:: TASK TO CARRY OUT ::
Only those lines running from the start of the listing below through the line that holds "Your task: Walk" are to be written out, exactly and in full.

:: THE DATA ::
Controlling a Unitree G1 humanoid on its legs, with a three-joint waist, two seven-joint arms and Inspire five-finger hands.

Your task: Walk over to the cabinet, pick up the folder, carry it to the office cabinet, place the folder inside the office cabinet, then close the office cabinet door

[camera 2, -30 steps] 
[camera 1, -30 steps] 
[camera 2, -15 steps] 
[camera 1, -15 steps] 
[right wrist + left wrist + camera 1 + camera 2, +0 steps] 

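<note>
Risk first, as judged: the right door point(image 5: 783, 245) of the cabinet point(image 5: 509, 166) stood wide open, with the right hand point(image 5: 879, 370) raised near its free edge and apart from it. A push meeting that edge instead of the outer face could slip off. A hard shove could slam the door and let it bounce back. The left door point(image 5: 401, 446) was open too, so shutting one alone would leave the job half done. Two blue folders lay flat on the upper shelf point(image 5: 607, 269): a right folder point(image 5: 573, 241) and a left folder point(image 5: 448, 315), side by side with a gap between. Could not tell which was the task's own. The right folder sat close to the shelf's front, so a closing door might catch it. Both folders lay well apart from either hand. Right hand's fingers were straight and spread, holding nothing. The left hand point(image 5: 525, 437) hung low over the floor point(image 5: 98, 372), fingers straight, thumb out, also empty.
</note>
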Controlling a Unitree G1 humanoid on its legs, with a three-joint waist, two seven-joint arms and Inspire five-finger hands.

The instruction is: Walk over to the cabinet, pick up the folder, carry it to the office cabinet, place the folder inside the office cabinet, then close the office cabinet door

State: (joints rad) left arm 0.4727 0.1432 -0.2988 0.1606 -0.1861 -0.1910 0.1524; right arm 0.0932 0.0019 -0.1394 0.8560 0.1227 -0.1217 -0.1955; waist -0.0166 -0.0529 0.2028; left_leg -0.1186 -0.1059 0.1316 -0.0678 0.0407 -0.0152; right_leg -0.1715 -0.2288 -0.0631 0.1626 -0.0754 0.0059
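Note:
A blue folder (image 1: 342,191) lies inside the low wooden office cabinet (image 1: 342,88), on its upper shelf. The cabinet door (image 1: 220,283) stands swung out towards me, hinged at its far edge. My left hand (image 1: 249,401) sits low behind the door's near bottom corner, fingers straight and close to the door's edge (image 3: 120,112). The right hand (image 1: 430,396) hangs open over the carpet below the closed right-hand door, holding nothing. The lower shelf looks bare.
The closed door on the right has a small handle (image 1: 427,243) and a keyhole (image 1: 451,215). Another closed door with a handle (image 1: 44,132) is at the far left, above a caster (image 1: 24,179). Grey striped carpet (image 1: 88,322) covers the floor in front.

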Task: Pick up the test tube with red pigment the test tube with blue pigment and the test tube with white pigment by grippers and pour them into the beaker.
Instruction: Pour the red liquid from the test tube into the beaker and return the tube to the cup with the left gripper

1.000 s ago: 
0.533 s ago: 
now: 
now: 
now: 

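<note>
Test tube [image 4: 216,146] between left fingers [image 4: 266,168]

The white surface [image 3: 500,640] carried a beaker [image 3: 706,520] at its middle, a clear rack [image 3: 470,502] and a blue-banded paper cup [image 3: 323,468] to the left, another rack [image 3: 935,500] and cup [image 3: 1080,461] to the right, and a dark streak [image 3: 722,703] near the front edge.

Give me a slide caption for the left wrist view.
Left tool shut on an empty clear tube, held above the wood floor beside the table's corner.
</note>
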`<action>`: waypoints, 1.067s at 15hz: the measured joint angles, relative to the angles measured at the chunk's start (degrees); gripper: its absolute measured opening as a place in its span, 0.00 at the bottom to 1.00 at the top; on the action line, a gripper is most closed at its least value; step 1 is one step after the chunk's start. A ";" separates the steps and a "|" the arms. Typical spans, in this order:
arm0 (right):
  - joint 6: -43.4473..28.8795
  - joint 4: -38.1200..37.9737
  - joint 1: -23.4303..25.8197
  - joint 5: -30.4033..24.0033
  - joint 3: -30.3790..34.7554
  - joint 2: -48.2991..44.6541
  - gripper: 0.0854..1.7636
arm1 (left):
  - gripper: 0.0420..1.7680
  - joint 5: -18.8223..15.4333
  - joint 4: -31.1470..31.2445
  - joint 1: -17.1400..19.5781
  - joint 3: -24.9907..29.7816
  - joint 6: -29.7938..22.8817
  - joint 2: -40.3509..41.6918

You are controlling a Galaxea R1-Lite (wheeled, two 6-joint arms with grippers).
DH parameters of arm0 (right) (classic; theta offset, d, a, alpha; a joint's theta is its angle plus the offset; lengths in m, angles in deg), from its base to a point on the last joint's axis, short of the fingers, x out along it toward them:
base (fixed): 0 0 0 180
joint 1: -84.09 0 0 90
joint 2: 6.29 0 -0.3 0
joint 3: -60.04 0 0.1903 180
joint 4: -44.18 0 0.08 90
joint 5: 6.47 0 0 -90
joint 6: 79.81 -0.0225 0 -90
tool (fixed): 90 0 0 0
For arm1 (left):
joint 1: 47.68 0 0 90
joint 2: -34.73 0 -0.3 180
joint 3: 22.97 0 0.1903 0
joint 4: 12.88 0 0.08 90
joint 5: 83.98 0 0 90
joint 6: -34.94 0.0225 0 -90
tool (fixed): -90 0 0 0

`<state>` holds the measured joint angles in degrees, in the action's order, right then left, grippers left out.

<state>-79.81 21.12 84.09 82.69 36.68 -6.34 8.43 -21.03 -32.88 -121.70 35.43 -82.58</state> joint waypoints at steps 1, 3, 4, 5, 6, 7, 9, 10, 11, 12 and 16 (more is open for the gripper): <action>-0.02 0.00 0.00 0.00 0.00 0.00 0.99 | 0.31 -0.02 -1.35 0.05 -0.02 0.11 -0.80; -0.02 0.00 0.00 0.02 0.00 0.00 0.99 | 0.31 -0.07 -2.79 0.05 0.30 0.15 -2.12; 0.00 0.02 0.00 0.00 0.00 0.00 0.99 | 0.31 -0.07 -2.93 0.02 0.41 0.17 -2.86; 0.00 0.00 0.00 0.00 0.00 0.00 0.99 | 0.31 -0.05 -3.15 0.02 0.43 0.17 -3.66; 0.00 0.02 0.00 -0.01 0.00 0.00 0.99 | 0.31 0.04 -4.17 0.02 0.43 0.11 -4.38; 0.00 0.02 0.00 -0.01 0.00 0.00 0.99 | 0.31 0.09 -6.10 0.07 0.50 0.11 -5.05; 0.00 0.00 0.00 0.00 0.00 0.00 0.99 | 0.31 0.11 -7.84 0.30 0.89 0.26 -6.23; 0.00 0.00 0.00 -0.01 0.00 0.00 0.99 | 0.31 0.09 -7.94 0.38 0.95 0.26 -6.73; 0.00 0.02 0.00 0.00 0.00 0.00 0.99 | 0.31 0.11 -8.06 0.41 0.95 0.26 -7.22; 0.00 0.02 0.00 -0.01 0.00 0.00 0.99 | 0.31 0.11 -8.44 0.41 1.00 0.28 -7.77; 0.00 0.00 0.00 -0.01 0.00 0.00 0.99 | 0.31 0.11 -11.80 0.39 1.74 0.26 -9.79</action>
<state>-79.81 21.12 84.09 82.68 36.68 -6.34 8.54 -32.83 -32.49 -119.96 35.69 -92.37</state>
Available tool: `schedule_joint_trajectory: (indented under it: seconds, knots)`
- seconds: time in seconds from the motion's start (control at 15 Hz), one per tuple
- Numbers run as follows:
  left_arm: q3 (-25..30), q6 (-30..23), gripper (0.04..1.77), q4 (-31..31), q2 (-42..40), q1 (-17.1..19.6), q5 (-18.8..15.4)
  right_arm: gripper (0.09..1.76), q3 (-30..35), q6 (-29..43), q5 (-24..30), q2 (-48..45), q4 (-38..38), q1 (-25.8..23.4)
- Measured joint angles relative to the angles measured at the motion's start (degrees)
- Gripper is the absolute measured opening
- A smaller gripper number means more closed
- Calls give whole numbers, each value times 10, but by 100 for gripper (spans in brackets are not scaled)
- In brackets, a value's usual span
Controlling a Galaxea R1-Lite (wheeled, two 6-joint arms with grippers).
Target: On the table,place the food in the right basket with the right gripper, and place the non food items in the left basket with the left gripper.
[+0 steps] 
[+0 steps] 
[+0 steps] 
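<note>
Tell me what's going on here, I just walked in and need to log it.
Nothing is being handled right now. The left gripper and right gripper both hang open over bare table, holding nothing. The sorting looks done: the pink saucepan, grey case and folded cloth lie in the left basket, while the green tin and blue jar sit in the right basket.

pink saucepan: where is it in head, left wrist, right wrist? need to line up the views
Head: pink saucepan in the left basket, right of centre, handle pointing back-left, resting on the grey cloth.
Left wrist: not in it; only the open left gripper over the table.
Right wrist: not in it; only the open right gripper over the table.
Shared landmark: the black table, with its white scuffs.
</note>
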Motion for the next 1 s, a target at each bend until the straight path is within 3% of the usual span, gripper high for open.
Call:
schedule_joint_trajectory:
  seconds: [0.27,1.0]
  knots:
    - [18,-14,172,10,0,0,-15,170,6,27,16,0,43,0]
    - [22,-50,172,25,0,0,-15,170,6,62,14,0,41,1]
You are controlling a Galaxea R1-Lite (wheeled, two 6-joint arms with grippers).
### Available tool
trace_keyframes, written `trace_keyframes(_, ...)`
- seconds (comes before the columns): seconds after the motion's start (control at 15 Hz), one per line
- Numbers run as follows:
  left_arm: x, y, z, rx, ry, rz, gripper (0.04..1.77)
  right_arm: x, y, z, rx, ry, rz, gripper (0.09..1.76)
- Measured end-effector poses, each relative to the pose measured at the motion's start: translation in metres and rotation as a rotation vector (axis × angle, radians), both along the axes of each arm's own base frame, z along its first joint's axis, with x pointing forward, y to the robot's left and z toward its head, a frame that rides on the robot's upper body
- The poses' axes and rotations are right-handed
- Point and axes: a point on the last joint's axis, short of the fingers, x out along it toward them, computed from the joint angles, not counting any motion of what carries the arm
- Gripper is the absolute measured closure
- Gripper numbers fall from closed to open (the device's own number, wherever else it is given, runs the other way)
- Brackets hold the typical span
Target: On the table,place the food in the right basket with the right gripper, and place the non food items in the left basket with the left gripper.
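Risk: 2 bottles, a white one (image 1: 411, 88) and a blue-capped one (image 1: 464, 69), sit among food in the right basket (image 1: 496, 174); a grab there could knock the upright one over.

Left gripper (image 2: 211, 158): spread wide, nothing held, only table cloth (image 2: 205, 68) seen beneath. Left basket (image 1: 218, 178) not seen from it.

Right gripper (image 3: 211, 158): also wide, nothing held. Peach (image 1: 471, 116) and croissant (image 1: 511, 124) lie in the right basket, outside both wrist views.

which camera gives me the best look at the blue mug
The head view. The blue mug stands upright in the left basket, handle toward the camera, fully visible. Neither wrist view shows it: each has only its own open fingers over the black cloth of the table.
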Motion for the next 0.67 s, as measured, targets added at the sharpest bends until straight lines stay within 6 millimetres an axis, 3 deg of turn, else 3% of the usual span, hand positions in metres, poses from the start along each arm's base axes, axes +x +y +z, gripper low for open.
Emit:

:: OUTPUT FOR THIS EXERCISE ::
Controlling a Unitree G1 humanoid on its legs, with a three-joint waist, two seven-joint arms and Inspire five-finger hands.

Your task: Walk over to the cabinet, pick up the folder, carry it to the office cabinet, place the folder inside the office cabinet, then close the office cabinet door

That is the entire output.